Labor Department’s Proposed Rulemaking Increasing Salary-Level Test

If reading this article gives you flashbacks to a chaotic time in 2016, do not despair for you are not alone.

Human resources professionals may remember the painstaking work they took to bring their companies into compliance with proposed Department of Labor regulations relating to doubling the salary-level test for employees to be exempt from overtime premium pay, only for a court to moot that work when it barred the DOL from enforcing the regulations.

The DOL recently proposed an increase to the salary-level test that will become effective in January 2020.

Under the Fair Labor Standards Act, all employees must be paid a premium rate of time-and-a-half for all hours worked over 40 hours in a workweek, unless the employee is exempt from the FLSA’s overtime requirements. A widely known, but often misunderstood, three-prong test governs whether an employee is exempt. An employee must satisfy all three tests to be exempt from overtime premium pay:

  • salary basis test (a fixed and predetermined salary that does not fluctuate);
  • salary-level test (a minimum specified weekly amount); and
  • duties test (the employee’s job responsibilities must primarily involve “white collar” executive, professional, or administrative duties).

Since 2004, the salary-level test has been $455 per week ($23,660 annually). In 2015, the Obama administration’s DOL proposed essentially doubling the salary-level test to $913 per week ($47,476 annually). The proposed regulations stood to impact millions of employees who earned more than the 2004 level test but less than the proposed regulations and would become eligible for overtime premium pay once the new regulations took effect.

As companies scrambled to comply, a federal court enjoined the enforcement of the DOL’s new regulations within weeks of its effective date. With the November 2016 election of Donald Trump, the federal government accepted the court’s injunction, and companies could breathe easy — for at least the time being.

This past March, the DOL issued a Notice of Proposed Rulemaking, notifying stakeholders that it intended to increase the salary-level test to $679 per week ($35,308 annually). While this increase to the salary-level test appears modest compared to the previous proposal, the DOL nonetheless projects that the increase will make more than 1 million employees eligible for overtime premium pay who are currently exempt.

The DOL anticipates publishing final regulations before the end of the year, with the regulations taking effect in January 2020. As a result, now is the time for HR professionals to begin analyzing how the regulations will impact their operations and take remedial steps to ensure compliance with FLSA regulations.

The proposed regulations also affect some high wage earners, as the DOL is raising the salary-level test for “highly compensated employees” from $100,000 to $147,414 annually. Under this exemption to overtime premium pay, employees who make above a certain salary threshold have a relaxed duties test, under the belief that the duties of employees who make above this amount need not be subject to the same scrutiny as the duties of those employees making less.

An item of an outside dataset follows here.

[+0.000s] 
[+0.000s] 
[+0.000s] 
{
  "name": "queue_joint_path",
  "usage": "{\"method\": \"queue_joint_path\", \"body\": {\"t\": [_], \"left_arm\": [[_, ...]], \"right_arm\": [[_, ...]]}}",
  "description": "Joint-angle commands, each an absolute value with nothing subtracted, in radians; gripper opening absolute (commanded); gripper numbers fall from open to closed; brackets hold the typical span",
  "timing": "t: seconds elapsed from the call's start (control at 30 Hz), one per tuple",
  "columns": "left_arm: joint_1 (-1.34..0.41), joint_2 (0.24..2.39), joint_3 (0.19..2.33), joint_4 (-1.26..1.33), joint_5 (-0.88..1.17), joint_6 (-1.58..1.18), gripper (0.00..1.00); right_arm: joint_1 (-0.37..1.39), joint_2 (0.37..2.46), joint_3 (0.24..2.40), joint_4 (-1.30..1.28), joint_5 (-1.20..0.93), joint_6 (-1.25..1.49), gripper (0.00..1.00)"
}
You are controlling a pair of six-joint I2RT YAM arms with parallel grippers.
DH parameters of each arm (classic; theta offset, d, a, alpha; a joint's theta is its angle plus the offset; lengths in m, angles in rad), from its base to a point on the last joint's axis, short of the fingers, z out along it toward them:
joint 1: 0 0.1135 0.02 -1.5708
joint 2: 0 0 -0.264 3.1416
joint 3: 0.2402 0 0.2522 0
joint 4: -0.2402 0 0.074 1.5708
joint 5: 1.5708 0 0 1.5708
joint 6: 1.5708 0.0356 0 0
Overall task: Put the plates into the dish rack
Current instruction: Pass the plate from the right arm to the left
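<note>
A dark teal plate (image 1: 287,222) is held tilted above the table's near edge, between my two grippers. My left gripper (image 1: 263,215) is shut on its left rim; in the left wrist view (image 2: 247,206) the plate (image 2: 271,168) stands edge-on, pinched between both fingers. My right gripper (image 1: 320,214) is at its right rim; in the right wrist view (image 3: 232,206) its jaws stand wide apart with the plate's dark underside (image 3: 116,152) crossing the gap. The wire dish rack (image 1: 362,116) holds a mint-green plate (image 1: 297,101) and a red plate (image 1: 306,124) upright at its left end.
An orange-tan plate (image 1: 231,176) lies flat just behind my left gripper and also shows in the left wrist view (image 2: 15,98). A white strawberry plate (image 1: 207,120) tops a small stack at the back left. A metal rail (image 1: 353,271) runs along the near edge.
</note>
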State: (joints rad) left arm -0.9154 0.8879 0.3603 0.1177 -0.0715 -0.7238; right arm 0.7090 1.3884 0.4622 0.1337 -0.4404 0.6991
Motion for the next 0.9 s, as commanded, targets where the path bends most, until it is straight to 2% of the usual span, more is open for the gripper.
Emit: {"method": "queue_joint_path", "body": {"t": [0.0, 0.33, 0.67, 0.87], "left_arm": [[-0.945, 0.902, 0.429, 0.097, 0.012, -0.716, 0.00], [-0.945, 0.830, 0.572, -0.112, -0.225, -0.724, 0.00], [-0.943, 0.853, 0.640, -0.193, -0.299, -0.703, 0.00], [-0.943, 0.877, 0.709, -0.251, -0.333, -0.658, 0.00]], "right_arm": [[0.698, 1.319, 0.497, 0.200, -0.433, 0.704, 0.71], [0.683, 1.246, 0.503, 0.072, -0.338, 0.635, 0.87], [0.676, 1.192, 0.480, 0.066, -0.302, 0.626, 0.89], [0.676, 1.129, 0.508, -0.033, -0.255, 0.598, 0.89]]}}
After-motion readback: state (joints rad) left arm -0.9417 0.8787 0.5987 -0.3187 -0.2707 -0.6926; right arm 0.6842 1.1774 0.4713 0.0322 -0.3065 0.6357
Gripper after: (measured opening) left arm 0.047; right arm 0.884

Finally, the DOL committed to periodically reviewing and updating the salary level threshold moving forward. The 2015 proposed regulations, in contrast, would have mandated automatic increases that were indexed to cost of living increases.

With the updated salary-level test scheduled to take effect in a matter of months, now is the time for companies to begin analyzing their workforces to determine the impact of the new regulations. Specifically, HR pros must reassess those employees they classify as exempt who earn between the 2004 salary-level test and what it will be in January 2020.

For those employees, HR will either need to increase their salaries to satisfy the new salary-level test or begin paying them premium pay for all overtime hours worked in a workweek. Likewise, HR should review the job duties of all exempt employees earning between $100,000 and $147,414 annually to ensure that they meet the complete duties test, rather than a relaxed one for highly compensated employees. Otherwise, these employees may also no longer be eligible for exempt classification, absent a raise above $147,414.

The silver lining for many companies is that the hard work was already done in 2016. Let’s just hope you kept your notes and work product.